Беркли знает не только о данности, но и о мире возможного и невозможного, который считает обманом. «Ибо, когда мы видим, что за известными идеями ощущений постоянно следуют другие идеи, и знаем, что так бывает не вследствие нашей деятельности, то мы немедленно приписываем самим идеям силу и действие и превращаем одну в причину другой, хотя ничего не может быть более нелепо и непонятно». Причины и следствия только раздражали философа, и он старался найти им замену. Скорее всего, именно поэтому он «домыслил» Дух, который стягивает данность в одно целое. Необходимо же это потому как это «дает нам род предвидения, который делает нас способными управлять нашими действиями для пользы жизни. Без такого предвидения мы находились бы в постоянном затруднении; мы не могли бы знать, что нужно сделать, чтобы доставить себе малейшее удовольствие или избавиться от малейшей ощущаемой боли. Что пища питает нас, сон укрепляет, огонь греет, что посев весною есть средство собрать жатву осенью, и что вообще такие-то средства служат для достижения таких-то целей, — все это мы узнаем не через открытие необходимой связи между нашими идеями, а только через наблюдение установленных законов природы, без которых все мы находились бы в неуверенности и смущении, и взрослый человек знал бы не более, чем новорожденный ребенок, как следует поступать в житейских делах».

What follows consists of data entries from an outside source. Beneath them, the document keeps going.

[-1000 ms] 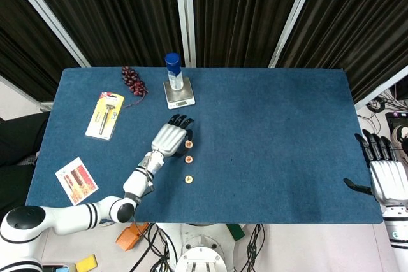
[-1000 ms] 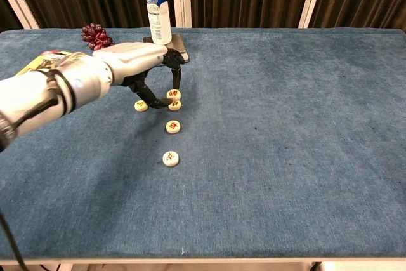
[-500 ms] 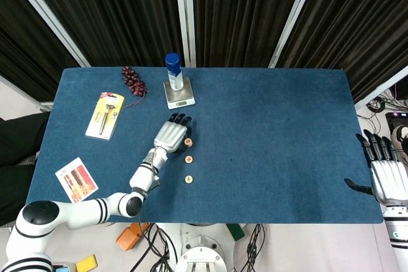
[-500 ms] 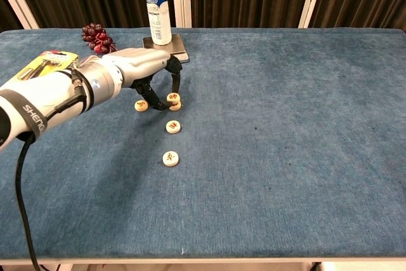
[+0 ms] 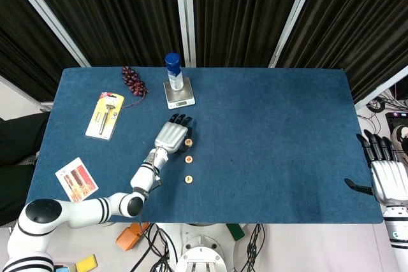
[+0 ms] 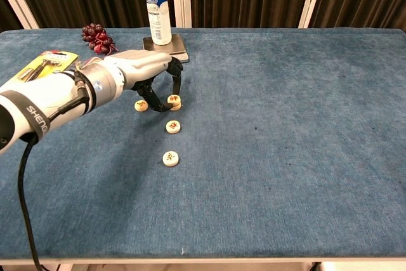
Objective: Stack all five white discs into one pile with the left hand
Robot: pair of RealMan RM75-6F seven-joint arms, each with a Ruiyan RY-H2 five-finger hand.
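Mid-stack. Left hand [image 6: 147,74] arched over the small two-high pile of white discs with red marks [image 6: 174,101], fingertips [image 6: 177,85] down around it; whether pinching or just released, cannot tell. Three more white discs lying single on the blue felt counter [image 6: 285,131]: one just left of the pile [image 6: 141,105], two nearer [image 6: 172,127] [image 6: 170,158]. Next, probably: lift clear, then pinch the nearest single disc. Right hand [image 5: 386,175] idle, spread, off the counter's edge.

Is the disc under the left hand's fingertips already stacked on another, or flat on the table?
Stacked: in the chest view the disc sits atop another, with the left hand arched over it.
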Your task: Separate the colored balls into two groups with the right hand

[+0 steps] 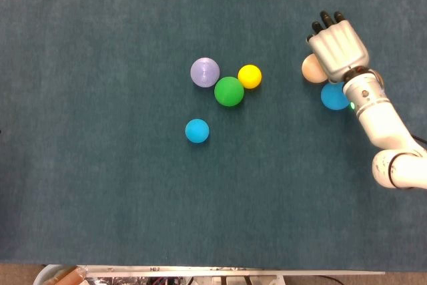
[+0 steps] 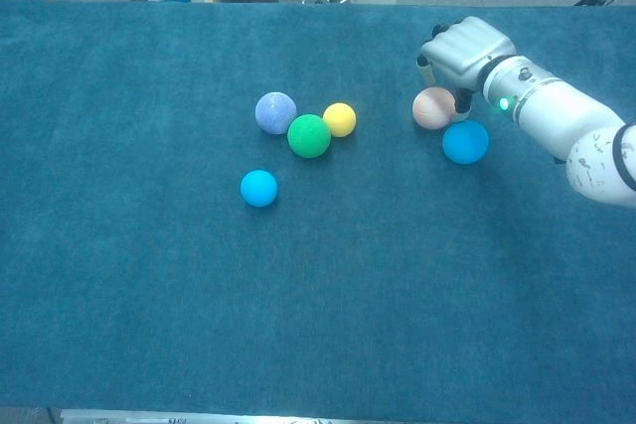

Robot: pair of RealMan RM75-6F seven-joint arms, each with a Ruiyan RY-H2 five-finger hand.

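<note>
Roughly underway: right hand (image 1: 338, 46), fingers apart and gripping nothing, rests against peach ball (image 1: 311, 69), with one blue ball (image 1: 333, 96) just beside. Purple ball (image 1: 205, 72), green ball (image 1: 229, 91), yellow ball (image 1: 249, 76) and second blue ball (image 1: 197, 130) sit well apart on table (image 1: 100, 185); grouping possibly done.

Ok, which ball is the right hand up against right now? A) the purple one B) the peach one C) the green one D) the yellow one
B: the right hand sits against the peach ball, off to the side with a blue ball, while the yellow ball, green ball and purple ball lie clustered apart from it.
</note>
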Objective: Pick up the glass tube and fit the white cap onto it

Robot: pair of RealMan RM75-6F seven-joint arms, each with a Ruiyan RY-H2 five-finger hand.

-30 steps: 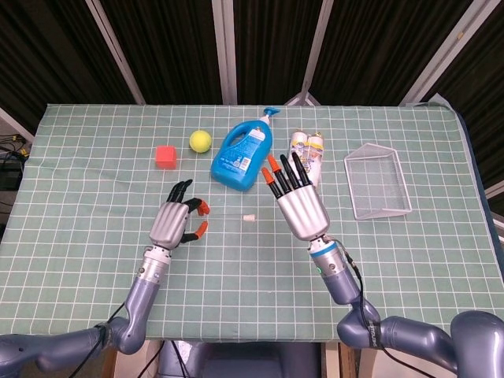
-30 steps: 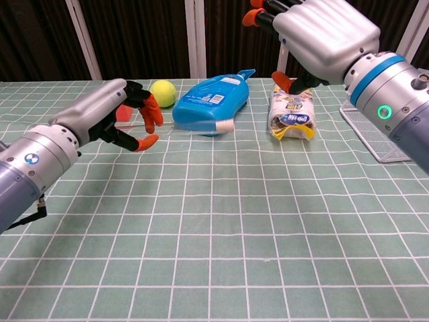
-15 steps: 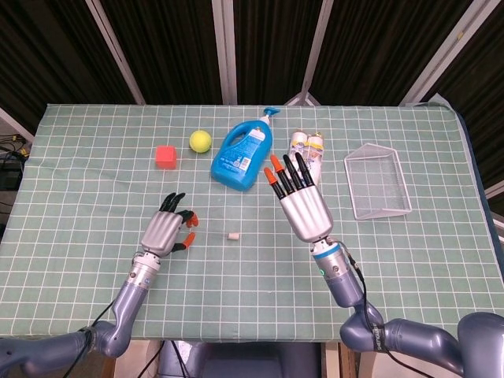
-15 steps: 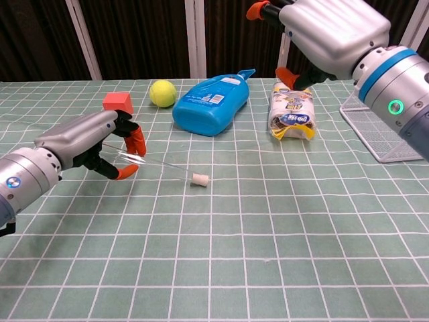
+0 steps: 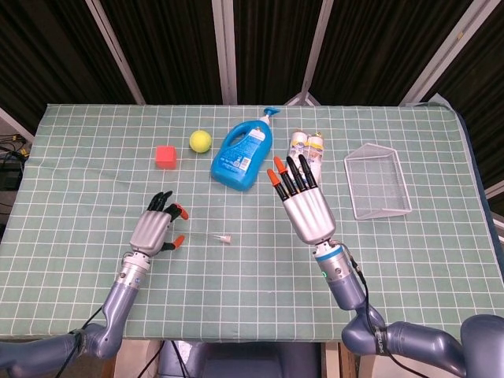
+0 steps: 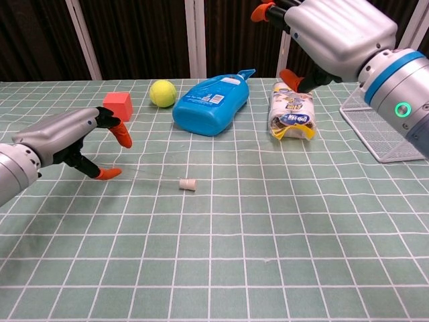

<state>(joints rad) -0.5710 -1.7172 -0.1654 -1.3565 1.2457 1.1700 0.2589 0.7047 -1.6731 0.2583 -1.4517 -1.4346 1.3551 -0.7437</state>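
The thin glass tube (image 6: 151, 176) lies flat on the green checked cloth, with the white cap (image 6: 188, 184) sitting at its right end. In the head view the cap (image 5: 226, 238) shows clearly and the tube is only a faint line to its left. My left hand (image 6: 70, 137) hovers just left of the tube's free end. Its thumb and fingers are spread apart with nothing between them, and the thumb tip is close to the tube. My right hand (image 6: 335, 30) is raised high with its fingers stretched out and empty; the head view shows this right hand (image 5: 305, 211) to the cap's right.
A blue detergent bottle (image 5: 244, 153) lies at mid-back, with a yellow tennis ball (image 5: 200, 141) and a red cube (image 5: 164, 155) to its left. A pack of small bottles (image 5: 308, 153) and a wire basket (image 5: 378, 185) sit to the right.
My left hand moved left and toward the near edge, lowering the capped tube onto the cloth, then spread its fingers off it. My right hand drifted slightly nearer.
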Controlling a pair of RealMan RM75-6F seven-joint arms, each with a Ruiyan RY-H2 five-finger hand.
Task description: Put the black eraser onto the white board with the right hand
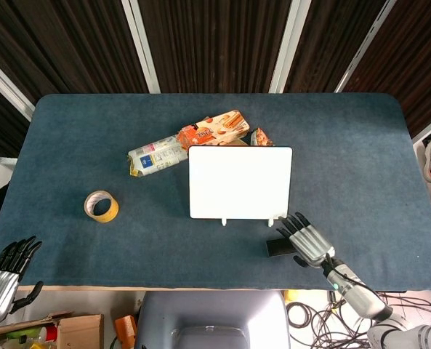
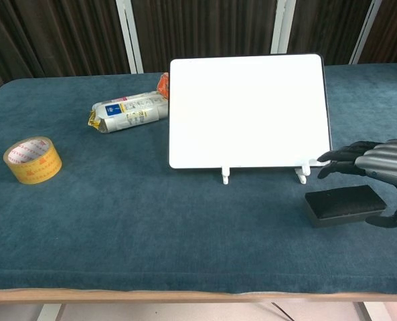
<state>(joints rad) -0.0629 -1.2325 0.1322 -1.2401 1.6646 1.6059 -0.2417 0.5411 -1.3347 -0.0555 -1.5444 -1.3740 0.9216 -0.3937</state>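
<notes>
The white board [image 1: 240, 182] stands on small feet at the table's middle, also seen in the chest view [image 2: 248, 110]. The black eraser [image 1: 277, 247] lies flat on the blue cloth just in front of the board's right foot [image 2: 343, 204]. My right hand [image 1: 306, 240] hovers over the eraser's right end, fingers stretched out toward the board and thumb beside the eraser's end [image 2: 379, 170]; it holds nothing. My left hand [image 1: 1, 280] hangs off the table's near left corner, fingers apart and empty.
A yellow tape roll [image 1: 100, 206] sits on the left [image 2: 32, 160]. A white snack pack [image 1: 157, 154], an orange snack box [image 1: 211, 129] and a small orange packet [image 1: 261, 137] lie behind the board. Cables trail at the near right edge.
</notes>
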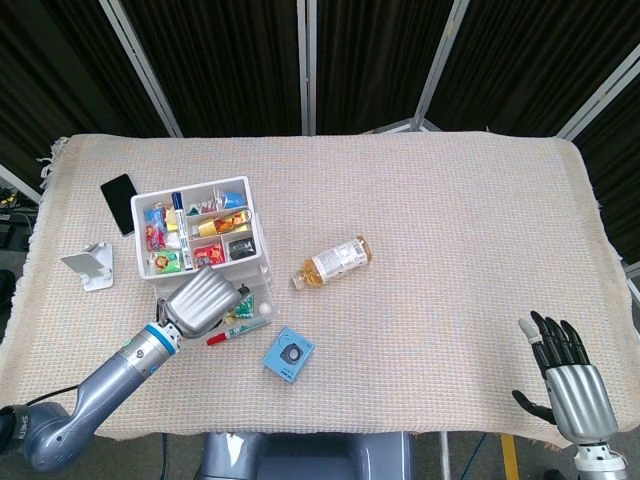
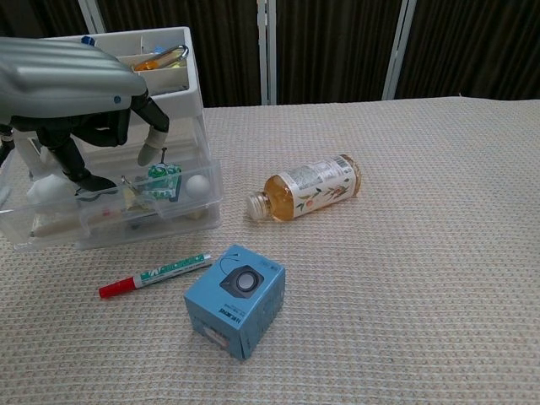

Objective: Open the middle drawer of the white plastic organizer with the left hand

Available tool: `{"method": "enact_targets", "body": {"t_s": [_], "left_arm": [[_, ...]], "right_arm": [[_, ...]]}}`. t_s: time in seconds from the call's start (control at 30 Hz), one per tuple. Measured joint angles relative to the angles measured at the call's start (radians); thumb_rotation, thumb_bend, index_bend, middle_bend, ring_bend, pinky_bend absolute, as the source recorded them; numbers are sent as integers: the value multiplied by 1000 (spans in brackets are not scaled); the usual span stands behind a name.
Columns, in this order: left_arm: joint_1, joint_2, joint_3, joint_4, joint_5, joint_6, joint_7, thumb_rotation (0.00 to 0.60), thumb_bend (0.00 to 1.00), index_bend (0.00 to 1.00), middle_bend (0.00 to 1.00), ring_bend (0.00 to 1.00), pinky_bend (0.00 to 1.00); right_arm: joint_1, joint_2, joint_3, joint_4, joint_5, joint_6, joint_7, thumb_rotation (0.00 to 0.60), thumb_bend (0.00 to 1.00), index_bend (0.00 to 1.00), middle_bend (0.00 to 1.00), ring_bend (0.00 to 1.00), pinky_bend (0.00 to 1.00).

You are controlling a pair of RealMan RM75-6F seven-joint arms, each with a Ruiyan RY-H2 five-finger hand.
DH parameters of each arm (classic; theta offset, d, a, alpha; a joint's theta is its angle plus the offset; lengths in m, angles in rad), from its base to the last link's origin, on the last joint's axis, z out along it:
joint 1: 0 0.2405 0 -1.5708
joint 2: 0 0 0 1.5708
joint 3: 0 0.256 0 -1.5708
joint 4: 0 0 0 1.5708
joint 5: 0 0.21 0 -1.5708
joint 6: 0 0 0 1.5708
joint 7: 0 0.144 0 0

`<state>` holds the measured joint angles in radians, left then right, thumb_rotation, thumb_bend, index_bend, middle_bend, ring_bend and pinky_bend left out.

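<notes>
The white plastic organizer [image 1: 192,187] [image 2: 191,93] stands at the table's left, its top tray full of small items. A clear drawer [image 2: 173,221] [image 1: 258,298] low on its front is pulled out toward me, with a green packet and a white ball inside. My left hand [image 1: 200,297] [image 2: 67,76] hovers over this drawer with its fingers curled down into it. The frames do not show whether they grip the drawer. My right hand [image 1: 570,385] rests off the table's near right corner with its fingers spread and nothing in it.
A red-capped marker [image 1: 235,330] [image 2: 156,274] and a blue box [image 1: 289,353] [image 2: 236,299] lie just in front of the drawer. To its right a bottle [image 1: 333,260] [image 2: 308,187] lies on its side. A black phone [image 1: 119,203] and a white stand [image 1: 90,267] sit left of the organizer.
</notes>
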<state>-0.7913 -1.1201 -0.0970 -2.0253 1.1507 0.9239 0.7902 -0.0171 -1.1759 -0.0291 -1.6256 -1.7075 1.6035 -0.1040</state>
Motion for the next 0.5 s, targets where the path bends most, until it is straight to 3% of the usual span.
{"method": "enact_targets", "body": {"t_s": [0.5], "left_arm": [[-27, -27, 30, 4, -33, 20, 23, 600, 451, 517, 987, 939, 811]], "right_arm": [[1, 3, -2, -1, -2, -1, 8, 600, 17, 0, 0, 0, 0]]}}
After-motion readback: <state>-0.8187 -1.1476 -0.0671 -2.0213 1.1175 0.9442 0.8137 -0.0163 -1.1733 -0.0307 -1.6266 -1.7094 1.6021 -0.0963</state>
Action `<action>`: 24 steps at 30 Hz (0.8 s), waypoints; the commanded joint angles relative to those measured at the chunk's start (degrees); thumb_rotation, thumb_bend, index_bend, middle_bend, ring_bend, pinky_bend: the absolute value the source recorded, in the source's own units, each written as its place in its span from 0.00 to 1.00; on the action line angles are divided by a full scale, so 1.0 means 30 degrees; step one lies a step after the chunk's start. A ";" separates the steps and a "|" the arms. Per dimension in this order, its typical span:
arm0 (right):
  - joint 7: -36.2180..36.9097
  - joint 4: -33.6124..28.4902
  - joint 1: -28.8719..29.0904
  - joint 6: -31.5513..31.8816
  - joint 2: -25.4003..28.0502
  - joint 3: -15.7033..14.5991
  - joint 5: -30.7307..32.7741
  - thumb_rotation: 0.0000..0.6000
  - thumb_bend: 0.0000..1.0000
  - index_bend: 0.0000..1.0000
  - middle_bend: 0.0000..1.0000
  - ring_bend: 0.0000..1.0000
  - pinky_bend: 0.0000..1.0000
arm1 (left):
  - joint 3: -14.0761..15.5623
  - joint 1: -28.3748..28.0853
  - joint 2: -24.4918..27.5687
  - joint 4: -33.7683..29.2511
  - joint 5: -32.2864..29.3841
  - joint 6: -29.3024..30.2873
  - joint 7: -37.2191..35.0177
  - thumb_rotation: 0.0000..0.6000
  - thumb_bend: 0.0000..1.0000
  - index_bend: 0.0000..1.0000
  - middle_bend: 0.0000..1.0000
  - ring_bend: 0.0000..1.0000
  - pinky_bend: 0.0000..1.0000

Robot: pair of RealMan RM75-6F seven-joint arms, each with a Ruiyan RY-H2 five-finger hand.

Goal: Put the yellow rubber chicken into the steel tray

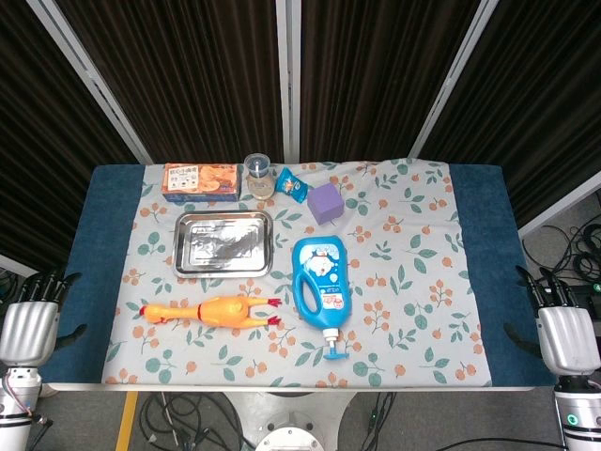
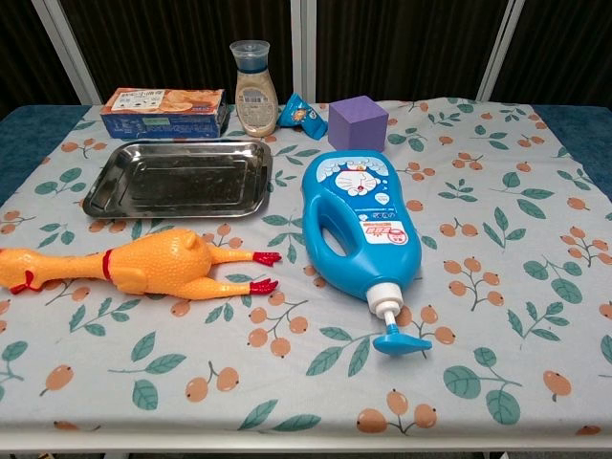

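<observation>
We see the rubber chicken (image 2: 143, 271) lying just in front of the steel tray (image 2: 105, 186), untouched. Both the left hand (image 1: 30, 324) and the right hand (image 1: 563, 331) sit at the table's edges holding nothing; their fingers are mostly hidden, so we can't tell how far they spread.

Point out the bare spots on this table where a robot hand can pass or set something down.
Widest bare cloth lies right of the blue pump bottle and purple cube, out to the table's right edge. The front strip below the rubber chicken is open too. The steel tray is empty. Crowded: the back row of snack box, small bottle and blue packet.
</observation>
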 commanded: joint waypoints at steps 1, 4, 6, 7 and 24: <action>0.0039 0.0019 -0.0031 0.0041 -0.0011 -0.0001 0.0007 1.00 0.14 0.10 0.27 0.09 0.19 | 0.0065 -0.0020 0.0075 -0.0138 -0.0107 -0.0241 0.0009 1.00 0.06 0.24 0.19 0.15 0.17; 0.0110 0.0052 -0.0060 0.0136 0.0012 0.0051 0.0022 1.00 0.14 0.10 0.27 0.09 0.19 | 0.0059 -0.0066 0.0148 -0.0249 -0.0108 -0.0339 -0.0010 1.00 0.06 0.24 0.19 0.15 0.17; 0.0074 0.0085 -0.0051 0.0213 0.0063 0.0139 0.0038 1.00 0.14 0.10 0.27 0.09 0.19 | 0.0142 0.0005 0.0064 -0.0244 0.0123 -0.0144 -0.0093 1.00 0.06 0.24 0.19 0.15 0.17; 0.0052 0.0079 -0.0032 0.0237 0.0094 0.0177 0.0025 1.00 0.14 0.10 0.27 0.09 0.19 | 0.0123 -0.0062 0.0064 -0.0269 0.0232 -0.0157 -0.0146 1.00 0.06 0.24 0.19 0.15 0.17; -0.0012 -0.0091 0.0122 0.0174 0.0469 0.0405 0.0120 1.00 0.14 0.10 0.27 0.09 0.19 | -0.0465 -0.4099 -0.0793 -0.1334 0.1332 -0.4948 -0.0511 1.00 0.06 0.25 0.21 0.16 0.21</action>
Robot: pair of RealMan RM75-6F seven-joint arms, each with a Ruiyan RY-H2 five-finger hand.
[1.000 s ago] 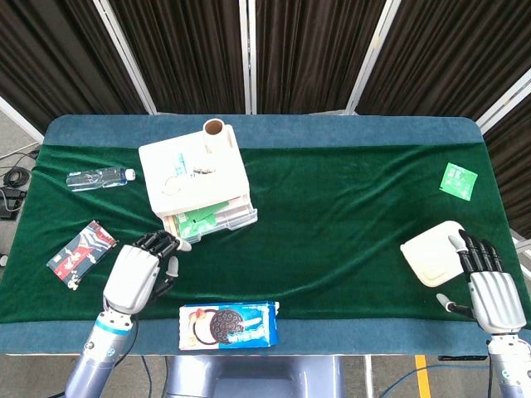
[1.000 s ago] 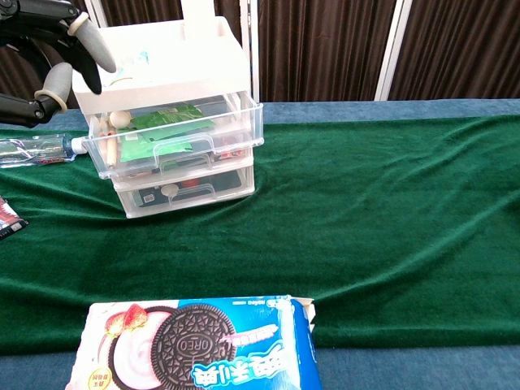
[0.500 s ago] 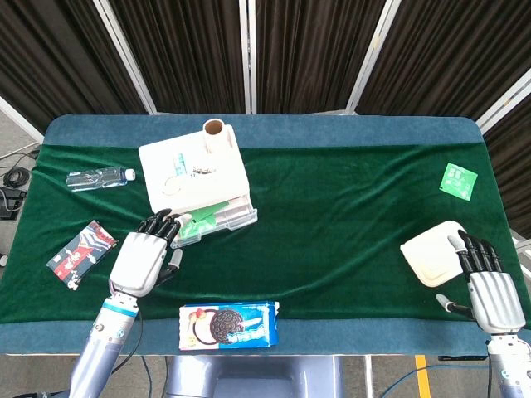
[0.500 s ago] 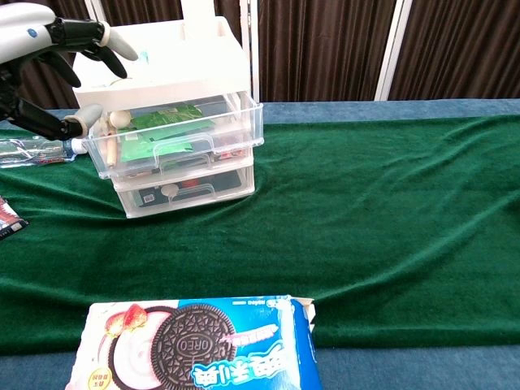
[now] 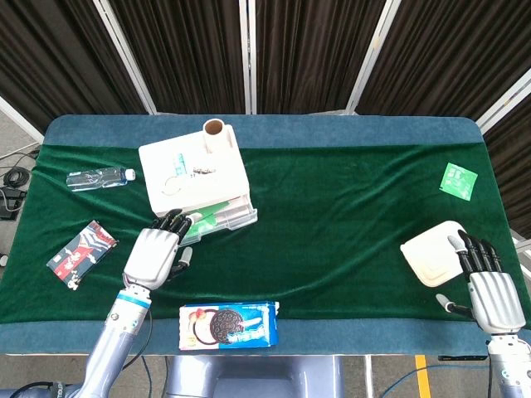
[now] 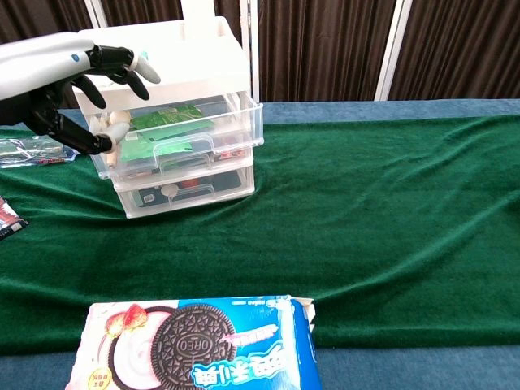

И, тем не менее, Беркли отрицал основания, считая, что «…связь между идеями заключает в себе отношение не причины и действия, а только отметки или значка и вещи означаемой. Видимый мной огонь есть не причина боли, испытываемой мною при приближении к нему, но только предостерегающий меня от нее значок». Именно поэтому в его основном положении: «предметы ощущений существуют лишь тогда, когда они воспринимаются», мы видим образ данности.
* * *
Ангелы Фейнмана. В своих знаменитых лекциях по физики Фейнман говорит, что когда-то давно одна из теорий утверждала: « планеты движутся потому, что за ними летят невидимые ангелы, которые взмахами своих крыльев гонят планеты вперед. Вы вскоре увидите, что ныне эта теория несколько видоизменена! По-видимому, чтобы заставить планеты вращаться, невидимые ангелы обязаны витать во все возможных направлениях и обходиться без крыльев». Это замечательный пример. Есть теории научные и есть околонаучные, но так или иначе они строятся вокруг оснований. Только если в прежние времена к таким основаниям относили ангелов, то во времена новые – силы природы. Но сущность каждого из этих взглядов одна и та же.
* * *
Карта и город. Известный философ Карнап, чтобы объяснить соотношение науки и действительности использовал пример «карта-город». «Предположим, что при посещении города, чтобы найти дорогу, вы будете обращаться к карте. Вдруг вы обнаруживаете отчетливое расхождение между картой и улицами города. Вы не скажете, что «улицы вышли из подчинения карте». Вместо этого вы будете говорить, что «карта неправильная». Таково же положение ученого относительно того, что называют законами природы. Законы представляют собой карту природы, начерченную физиком. Если здесь обнаруживается расхождение, никогда не возникает вопрос о том, подчиняется ли законам природа. Единственный вопрос состоит в том, не сделал ли физик ошибки».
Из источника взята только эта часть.